> [Exercise brief]: From the entries, copy out every line in which the word "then" is found.

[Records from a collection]
__________

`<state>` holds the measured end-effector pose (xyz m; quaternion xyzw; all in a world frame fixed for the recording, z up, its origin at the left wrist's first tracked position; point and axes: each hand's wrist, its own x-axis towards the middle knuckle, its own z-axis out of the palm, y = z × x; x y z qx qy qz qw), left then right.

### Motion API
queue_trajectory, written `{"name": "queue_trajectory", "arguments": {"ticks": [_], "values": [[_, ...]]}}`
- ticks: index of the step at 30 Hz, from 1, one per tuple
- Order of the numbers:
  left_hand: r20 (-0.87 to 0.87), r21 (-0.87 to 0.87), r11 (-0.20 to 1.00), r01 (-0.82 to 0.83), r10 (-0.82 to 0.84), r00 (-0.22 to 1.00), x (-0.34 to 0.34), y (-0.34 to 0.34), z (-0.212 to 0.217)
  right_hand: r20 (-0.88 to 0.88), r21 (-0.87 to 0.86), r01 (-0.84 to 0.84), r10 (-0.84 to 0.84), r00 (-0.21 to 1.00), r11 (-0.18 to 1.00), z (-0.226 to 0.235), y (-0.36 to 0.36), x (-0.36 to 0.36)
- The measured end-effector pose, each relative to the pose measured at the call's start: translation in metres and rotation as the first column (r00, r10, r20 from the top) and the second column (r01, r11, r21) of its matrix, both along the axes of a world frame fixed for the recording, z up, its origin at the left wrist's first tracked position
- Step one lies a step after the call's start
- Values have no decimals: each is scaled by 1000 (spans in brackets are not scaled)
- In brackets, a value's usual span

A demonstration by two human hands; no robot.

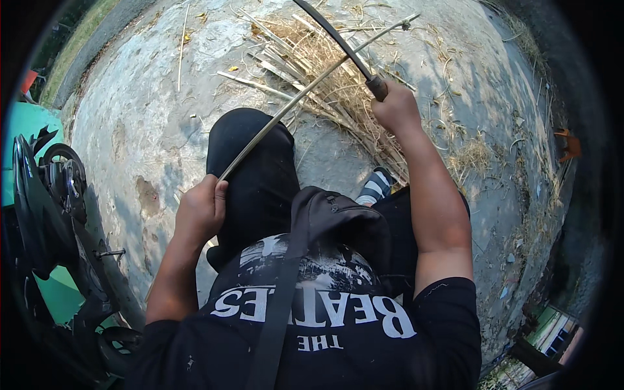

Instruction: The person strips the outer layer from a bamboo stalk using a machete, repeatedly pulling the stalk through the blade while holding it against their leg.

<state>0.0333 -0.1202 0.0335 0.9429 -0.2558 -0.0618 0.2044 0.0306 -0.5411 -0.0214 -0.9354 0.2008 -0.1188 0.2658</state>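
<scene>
My left hand [203, 207] is closed round the near end of a long, thin bamboo strip [286, 107]. The strip slants up and to the right across my raised left knee, and its far end reaches over the pile. A sickle [331, 34] with a dark curved blade is in my right hand [396, 107], the fingers wrapped about its short brown handle. Near its handle end the blade crosses the strip; whether they touch I cannot be sure. Beneath both lies a heap of split bamboo strips and curly shavings [341, 84].
A motorcycle [62, 188] stands close on my left by a green surface. Loose strips and shavings litter the rough concrete ground [149, 97]. My sandalled foot [376, 186] rests beside the heap. An orange object [569, 144] sits at the far right, and a black bag [344, 224] hangs at my front.
</scene>
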Motion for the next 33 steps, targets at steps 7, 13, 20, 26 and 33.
{"name": "queue_trajectory", "arguments": {"ticks": [7, 13, 20, 26, 33], "values": [[-122, -25, 1000, 4, -7, 993, 0, 11, 1, -16, -80, -302, 302, 953, 950, 35, 75, -13], [-201, -136, 989, -57, 28, 979, 2, 16, -4, -23, 50, -188, 189, 982, 981, 27, 34, -5], [-292, -134, 990, -42, 1, 957, 12, 31, -5, 105, -193, -313, 337, 936, 930, 43, 67, -1], [-265, -183, 976, 116, -163, 951, 20, 84, -14, -30, -354, -410, 428, 903, 840, 80, 59, -26], [-262, -92, 993, 73, -95, 960, 12, 128, -20, 23, -379, -210, 236, 971, 901, 87, 27, -38]]}}
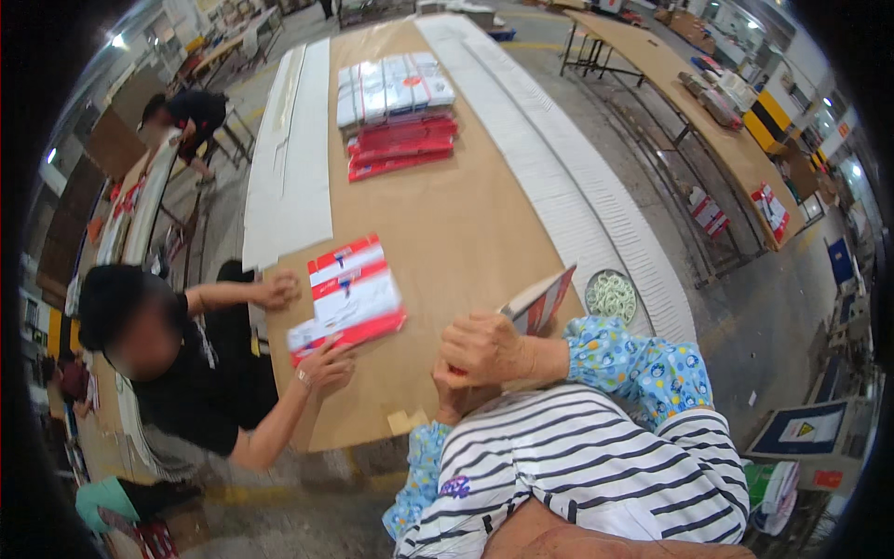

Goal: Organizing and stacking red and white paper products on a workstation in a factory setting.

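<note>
My right hand (484,347) is closed on a flat piece of printed cardboard (544,302), red, white and dark, which is tilted up off the table near its front right edge. My left hand (453,399) is just below it, fingers curled, with a bit of red showing between the two hands. The right hand and my body partly hide the cardboard's lower part. To the left, flat red-and-white printed cartons (349,293) lie overlapping on the table. A co-worker's hand (326,365) rests on their near edge, and the other hand is at the table's left edge.
Farther up the brown-topped table (466,224) stands a tied stack of flat cartons (396,88) over red ones. A round dish of pale green bands (611,296) is at the right, by the white corrugated strip (559,158). The co-worker (177,363) stands close at left.
</note>
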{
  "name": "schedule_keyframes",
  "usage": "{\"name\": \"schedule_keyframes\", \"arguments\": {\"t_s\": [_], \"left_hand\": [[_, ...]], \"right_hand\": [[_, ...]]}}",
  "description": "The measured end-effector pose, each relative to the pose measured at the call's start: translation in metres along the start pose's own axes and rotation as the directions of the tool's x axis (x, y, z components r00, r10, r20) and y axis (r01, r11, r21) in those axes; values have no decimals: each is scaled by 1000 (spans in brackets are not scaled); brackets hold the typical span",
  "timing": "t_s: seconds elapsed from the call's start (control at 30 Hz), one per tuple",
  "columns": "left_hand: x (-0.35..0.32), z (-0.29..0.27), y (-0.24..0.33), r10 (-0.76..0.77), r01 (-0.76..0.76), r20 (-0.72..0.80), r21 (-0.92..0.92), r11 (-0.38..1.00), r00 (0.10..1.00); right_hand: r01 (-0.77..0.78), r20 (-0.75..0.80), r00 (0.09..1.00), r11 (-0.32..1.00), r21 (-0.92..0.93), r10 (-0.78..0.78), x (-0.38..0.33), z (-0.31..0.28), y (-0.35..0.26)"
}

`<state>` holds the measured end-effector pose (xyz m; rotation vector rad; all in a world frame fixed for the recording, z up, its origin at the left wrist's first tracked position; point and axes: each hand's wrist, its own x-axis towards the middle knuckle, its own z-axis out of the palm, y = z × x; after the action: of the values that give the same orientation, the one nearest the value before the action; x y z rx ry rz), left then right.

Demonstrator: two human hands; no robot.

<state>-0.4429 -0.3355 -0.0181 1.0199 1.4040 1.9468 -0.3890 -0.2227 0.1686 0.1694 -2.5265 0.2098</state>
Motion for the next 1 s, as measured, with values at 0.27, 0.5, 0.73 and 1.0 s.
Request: {"name": "schedule_keyframes", "arguments": {"t_s": [0.27,0.5,0.73,1.0], "left_hand": [[-4,6,8,-21,76,-189,290,954,982],[6,1,22,130,-70,-126,398,915,983],[4,9,34,108,-51,-155,336,940,982],[-2,8,21,119,-49,-184,347,937,976]], "right_hand": [[-123,97,990,968,217,104,-15,-42,5],[-179,6,984,974,139,180,-63,-49,-1],[-168,45,985,983,74,165,-70,-45,-10],[-193,16,981,979,68,192,-71,-42,-16]]}}
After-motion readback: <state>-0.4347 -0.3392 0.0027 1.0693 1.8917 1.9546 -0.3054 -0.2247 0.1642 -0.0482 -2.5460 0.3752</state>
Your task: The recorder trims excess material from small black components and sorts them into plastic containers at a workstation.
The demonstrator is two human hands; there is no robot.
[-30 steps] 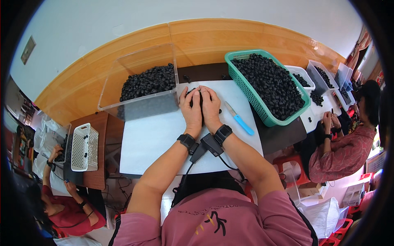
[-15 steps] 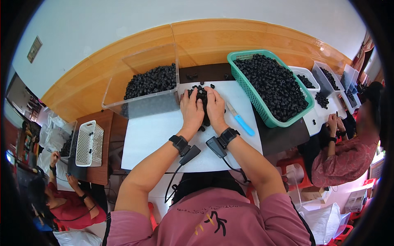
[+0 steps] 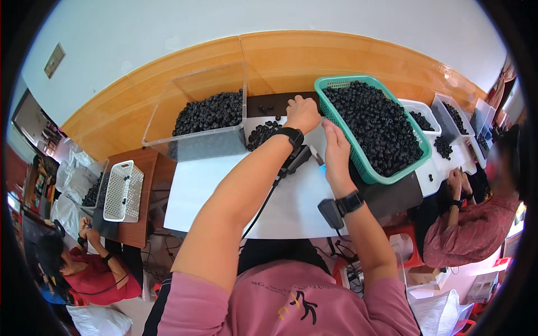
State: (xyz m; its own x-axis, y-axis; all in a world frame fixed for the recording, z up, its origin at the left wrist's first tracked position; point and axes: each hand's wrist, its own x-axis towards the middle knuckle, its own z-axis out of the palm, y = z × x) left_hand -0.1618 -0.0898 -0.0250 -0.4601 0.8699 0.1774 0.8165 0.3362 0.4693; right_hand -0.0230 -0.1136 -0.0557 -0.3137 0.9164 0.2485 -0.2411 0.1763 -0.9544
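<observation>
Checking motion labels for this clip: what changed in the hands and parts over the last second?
The left hand moved forward and right, from the small pile of black ring-shaped parts to the rim of the green plastic basket. The right hand split from it and drew back slightly, beside the basket. What either holds cannot be seen. The clear plastic bin of black parts, the basket and the white sheet stayed put.

Pink shirt, black wristbands [image 3: 292,135] (cabled)

A small sorting workshop: bins of black rings [image 3: 210,112] at 12 o'clock, seated workers [image 3: 476,224] at 3 and 8.
</observation>
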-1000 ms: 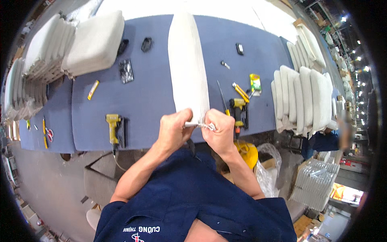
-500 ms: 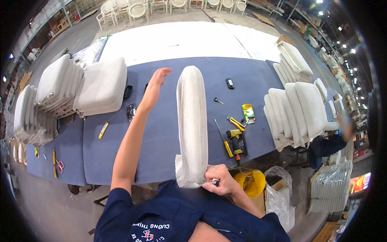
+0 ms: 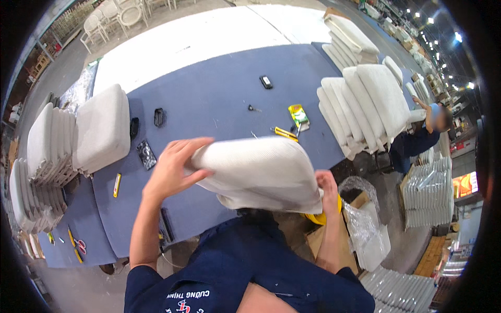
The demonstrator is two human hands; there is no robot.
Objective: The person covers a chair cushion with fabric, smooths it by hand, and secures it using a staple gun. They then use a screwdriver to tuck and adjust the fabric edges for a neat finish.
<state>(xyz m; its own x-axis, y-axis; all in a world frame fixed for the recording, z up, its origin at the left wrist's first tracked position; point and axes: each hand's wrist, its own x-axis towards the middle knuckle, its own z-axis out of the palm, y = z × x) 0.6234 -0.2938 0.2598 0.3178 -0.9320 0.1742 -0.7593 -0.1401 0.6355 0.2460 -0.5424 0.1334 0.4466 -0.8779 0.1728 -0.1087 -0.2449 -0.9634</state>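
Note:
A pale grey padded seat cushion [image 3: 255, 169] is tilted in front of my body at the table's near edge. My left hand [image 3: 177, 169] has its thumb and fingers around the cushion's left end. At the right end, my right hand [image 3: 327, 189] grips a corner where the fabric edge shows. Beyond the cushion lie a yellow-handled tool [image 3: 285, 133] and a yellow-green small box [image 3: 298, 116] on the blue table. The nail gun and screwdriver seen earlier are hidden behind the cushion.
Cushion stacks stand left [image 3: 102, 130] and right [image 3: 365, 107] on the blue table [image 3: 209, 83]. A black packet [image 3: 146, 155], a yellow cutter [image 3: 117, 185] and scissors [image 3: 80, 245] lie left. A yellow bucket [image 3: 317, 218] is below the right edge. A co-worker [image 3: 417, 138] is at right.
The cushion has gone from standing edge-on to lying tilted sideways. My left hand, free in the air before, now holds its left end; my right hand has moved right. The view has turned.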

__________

> [Solution]:
`<state>` holds the measured end-effector pose (xyz m; quaternion xyzw; all in a world frame fixed for the recording, z up, its origin at the left wrist's first tracked position; point and axes: each hand's wrist, its own x-axis towards the middle knuckle, its own z-axis out of the palm, y = z × x; x y z qx qy qz qw), left then right.
`<state>` holds the measured end-effector pose (xyz m; rotation vector rad; all in a world frame fixed for the recording, z up, its origin at the left wrist's first tracked position; point and axes: each hand's wrist, its own x-axis towards the middle knuckle, its own z-axis out of the palm, y = z × x; after the action: of the values that give the same orientation, the one nearest the value before the action; x y z rx ry rz), left then right.
Objective: The person covers a chair cushion with fabric, smooths it by hand, and secures it using a staple gun. They then use a screwdriver to tuck and adjust the fabric edges for a neat finish.

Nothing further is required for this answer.